### [Prompt]
The entries below are to be returned exactly. Include all of them.

___ Data listing ___

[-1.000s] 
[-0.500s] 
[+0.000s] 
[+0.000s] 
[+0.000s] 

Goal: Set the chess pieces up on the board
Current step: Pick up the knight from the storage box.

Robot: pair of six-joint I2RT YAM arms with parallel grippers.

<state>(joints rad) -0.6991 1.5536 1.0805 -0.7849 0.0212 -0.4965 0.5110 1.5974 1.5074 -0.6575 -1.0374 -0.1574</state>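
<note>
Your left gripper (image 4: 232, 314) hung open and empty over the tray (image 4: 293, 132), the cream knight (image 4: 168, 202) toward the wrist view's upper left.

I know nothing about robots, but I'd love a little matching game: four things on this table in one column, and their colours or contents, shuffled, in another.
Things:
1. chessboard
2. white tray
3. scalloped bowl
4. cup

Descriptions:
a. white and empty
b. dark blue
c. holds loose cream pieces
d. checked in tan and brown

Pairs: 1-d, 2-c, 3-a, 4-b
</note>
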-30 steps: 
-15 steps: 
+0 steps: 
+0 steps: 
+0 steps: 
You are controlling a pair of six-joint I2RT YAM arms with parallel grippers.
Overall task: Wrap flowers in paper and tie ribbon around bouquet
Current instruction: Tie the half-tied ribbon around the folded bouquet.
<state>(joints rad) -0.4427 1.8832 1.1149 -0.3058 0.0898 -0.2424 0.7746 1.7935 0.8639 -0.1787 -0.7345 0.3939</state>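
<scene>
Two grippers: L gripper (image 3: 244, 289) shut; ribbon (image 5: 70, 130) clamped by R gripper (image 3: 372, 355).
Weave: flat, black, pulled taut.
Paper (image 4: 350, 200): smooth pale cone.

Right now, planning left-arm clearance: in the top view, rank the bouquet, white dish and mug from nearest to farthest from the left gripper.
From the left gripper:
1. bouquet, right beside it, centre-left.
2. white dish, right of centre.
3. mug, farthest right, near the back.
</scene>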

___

### [Output for this exercise]
[-1.000s] 
[-0.500s] 
[+0.000s] 
[+0.000s] 
[+0.000s] 

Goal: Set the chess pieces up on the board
Current step: Pick up the knight from the storage box.

Robot: pair of six-joint I2RT YAM arms with parallel grippers.

<state>(joints rad) -0.6991 1.5536 1.0805 -0.7849 0.0212 -0.4965 0.5110 1.5974 1.5074 -0.6575 -1.0374 -0.1574</state>
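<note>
Your left gripper (image 4: 232, 314) hung open and empty over the tray (image 4: 293, 132), the cream knight (image 4: 168, 202) toward the wrist view's upper left.

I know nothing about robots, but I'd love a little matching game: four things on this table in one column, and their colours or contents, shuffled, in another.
Things:
1. chessboard
2. white tray
3. scalloped bowl
4. cup

Descriptions:
a. white and empty
b. dark blue
c. holds loose cream pieces
d. checked in tan and brown

Pairs: 1-d, 2-c, 3-a, 4-b
</note>
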-30 steps: 
-15 steps: 
+0 steps: 
+0 steps: 
+0 steps: 
You are controlling a pair of six-joint I2RT YAM arms with parallel grippers.
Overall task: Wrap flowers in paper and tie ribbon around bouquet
Current instruction: Tie the half-tied ribbon around the folded bouquet.
<state>(joints rad) -0.4427 1.8832 1.1149 -0.3058 0.0898 -0.2424 0.7746 1.7935 0.8639 -0.1787 -0.7345 0.3939</state>
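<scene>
Two grippers: L gripper (image 3: 244, 289) shut; ribbon (image 5: 70, 130) clamped by R gripper (image 3: 372, 355).
Weave: flat, black, pulled taut.
Paper (image 4: 350, 200): smooth pale cone.

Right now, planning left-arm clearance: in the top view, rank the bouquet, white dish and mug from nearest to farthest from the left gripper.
From the left gripper:
1. bouquet, right beside it, centre-left.
2. white dish, right of centre.
3. mug, farthest right, near the back.
</scene>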

No additional output is required.